Linear Algebra

HHL Algorithm

Solving linear systems Ax = b exponentially faster

The Harrow-Hassidim-Lloyd (HHL) algorithm solves systems of linear equations Ax = b on a quantum computer with an exponential speedup over classical methods for certain classes of sparse, well-conditioned matrices. It combines Quantum Phase Estimation, controlled Hamiltonian simulation, and conditional rotation to encode the solution vector x into a quantum state. The algorithm is a cornerstone of quantum machine learning and scientific computing, though it produces a quantum state rather than the full classical vector, limiting its direct applicability.

Problem Formulation and Conditions

Given an N × N Hermitian matrix A and a vector b, the linear system problem asks us to find x such that Ax = b. Classically, solving this system exactly using Gaussian elimination requires O(N³) operations, while iterative methods for sparse matrices require O(N s κ log(1/ε)) operations, where s is the sparsity, κ is the condition number, and ε is the desired precision. For very large systems arising in machine learning, partial differential equations, and optimization, these costs become prohibitive.

The HHL algorithm assumes that A is Hermitian (or can be made so by embedding), s-sparse (each row has at most s nonzero entries), and has condition number κ = |λ_max| / |λ_min|. The vector b is provided as a quantum state |b⟩, and the algorithm produces a quantum state |x⟩ proportional to A^{-1}|b⟩. The runtime scales as O(log(N) s² κ² / ε), which is exponentially faster in N than classical methods. However, reading out all components of x classically still requires O(N) measurements, so the speedup is most valuable when the goal is to compute global properties of x such as expectation values ⟨x|M|x⟩.

\hat{A} |x\rangle = |b\rangle

Linear system

\hat{A} = \sum_j \lambda_j |u_j\rangle\langle u_j|

Spectral decomposition

\kappa = \frac{|\lambda_{\max}|}{|\lambda_{\min}|}

Condition number

•Hermitian Matrix: A must be Hermitian; non-Hermitian systems can be embedded into a larger Hermitian matrix.
•Sparsity: Sparse matrices enable efficient Hamiltonian simulation, a key subroutine in the HHL algorithm.
•Condition Number: The runtime scales as κ², so well-conditioned matrices (small κ) are essential for efficiency.
•State Preparation: The input b must be encoded as a quantum state |b⟩; classical vector entry-wise readout is inefficient.

The HHL Circuit

The HHL algorithm consists of three main stages, each operating on distinct quantum registers.
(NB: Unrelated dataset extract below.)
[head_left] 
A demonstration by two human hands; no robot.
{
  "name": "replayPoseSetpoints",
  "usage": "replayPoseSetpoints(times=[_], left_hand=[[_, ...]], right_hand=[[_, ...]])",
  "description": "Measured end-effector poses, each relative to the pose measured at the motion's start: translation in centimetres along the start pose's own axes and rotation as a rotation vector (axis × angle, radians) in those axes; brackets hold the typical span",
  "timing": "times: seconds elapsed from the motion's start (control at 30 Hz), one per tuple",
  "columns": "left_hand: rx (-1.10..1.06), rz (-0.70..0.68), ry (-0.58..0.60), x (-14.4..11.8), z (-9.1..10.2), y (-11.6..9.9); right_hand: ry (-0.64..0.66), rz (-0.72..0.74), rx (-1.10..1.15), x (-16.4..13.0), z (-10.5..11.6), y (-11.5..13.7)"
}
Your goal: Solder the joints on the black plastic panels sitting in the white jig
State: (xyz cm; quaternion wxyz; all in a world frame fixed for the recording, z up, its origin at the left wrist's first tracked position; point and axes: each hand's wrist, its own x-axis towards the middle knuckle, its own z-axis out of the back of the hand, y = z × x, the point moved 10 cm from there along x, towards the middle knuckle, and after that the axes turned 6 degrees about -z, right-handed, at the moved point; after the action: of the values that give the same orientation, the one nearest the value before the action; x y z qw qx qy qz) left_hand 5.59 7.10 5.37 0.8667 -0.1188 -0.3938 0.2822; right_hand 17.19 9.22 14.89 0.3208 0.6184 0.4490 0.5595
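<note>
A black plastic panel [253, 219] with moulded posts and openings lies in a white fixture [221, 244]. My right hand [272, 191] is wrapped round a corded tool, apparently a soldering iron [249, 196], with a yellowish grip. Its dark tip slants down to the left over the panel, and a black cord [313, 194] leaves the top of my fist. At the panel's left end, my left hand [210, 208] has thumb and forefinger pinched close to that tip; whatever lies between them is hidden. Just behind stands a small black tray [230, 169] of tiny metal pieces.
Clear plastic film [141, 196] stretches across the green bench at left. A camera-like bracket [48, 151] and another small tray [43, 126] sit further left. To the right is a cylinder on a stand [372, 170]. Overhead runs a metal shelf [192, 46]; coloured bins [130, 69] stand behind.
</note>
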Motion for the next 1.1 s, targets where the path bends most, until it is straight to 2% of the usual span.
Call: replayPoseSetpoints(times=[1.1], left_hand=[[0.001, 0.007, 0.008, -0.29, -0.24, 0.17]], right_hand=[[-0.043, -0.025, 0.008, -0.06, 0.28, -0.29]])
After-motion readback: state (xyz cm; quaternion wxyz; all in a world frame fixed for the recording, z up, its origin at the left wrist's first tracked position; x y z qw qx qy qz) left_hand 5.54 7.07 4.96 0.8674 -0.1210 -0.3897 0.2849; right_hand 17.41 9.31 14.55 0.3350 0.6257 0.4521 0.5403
First, Quantum Phase Estimation is performed on the unitary U = e^{iAt} using the b-register as the eigenstate register and a clock register of n qubits. This encodes the eigenvalues λ_j of A into the computational basis states of the clock register, transforming the state to ∑_j β_j |λ̃_j⟩ |u_j⟩, where |b⟩ = ∑_j β_j |u_j⟩ and |λ̃_j⟩ is the binary approximation of λ_j.

Second, a conditional rotation is applied to an ancilla qubit controlled on the clock register. The rotation angle for each eigenvalue component is chosen to be arcsin(C/λ̃_j), where C is a normalization constant satisfying C ≤ min_j |λ_j|. This operation entangles the ancilla with the other registers, giving amplitudes proportional to C/λ_j for the ancilla being in |1⟩. Third, the inverse QPE is applied to uncompute the clock register, returning it to |0⟩^⊗n. Conditioning on measuring the ancilla in |1⟩ yields the state |x⟩ ∝ ∑_j (β_j/λ_j) |u_j⟩, which is exactly the solution to the linear system.

\sum_j \beta_j |\tilde{\lambda}_j\rangle_{\text{clock}} |u_j\rangle_{b}

After QPE

\hat{R}(\tilde{\lambda}) = \begin{pmatrix} \cos\frac{C}{\tilde{\lambda}} & -\sin\frac{C}{\tilde{\lambda}} \\ \sin\frac{C}{\tilde{\lambda}} & \cos\frac{C}{\tilde{\lambda}} \end{pmatrix}

Conditional rotation

|x\rangle \propto \sum_j \frac{\beta_j}{\lambda_j} |u_j\rangle = \hat{A}^{-1} |b\rangle

Solution state

•Stage 1: QPE: Estimate eigenvalues of A by applying phase estimation to e^{iAt}, encoding them in the clock register.
•Stage 2: Conditional Rotation: Rotate an ancilla qubit by arcsin(C/λ̃), creating amplitudes proportional to the inverse eigenvalues.
•Stage 3: Uncomputation: Apply inverse QPE to disentangle and reset the clock register to its initial state.
•Post-Selection: Measure the ancilla; the conditioned b-register contains the normalized solution state |x⟩.

Complexity and Caveats

The HHL algorithm achieves a query complexity of O(κ² / ε) to the oracle that simulates e^{iAt}, with a total gate count of O(log(N) s² κ² / ε) for s-sparse matrices. This represents an exponential improvement over classical dense methods and a polynomial improvement over classical sparse solvers for certain parameter regimes. However, several important caveats limit its practical applicability on both current and future quantum hardware.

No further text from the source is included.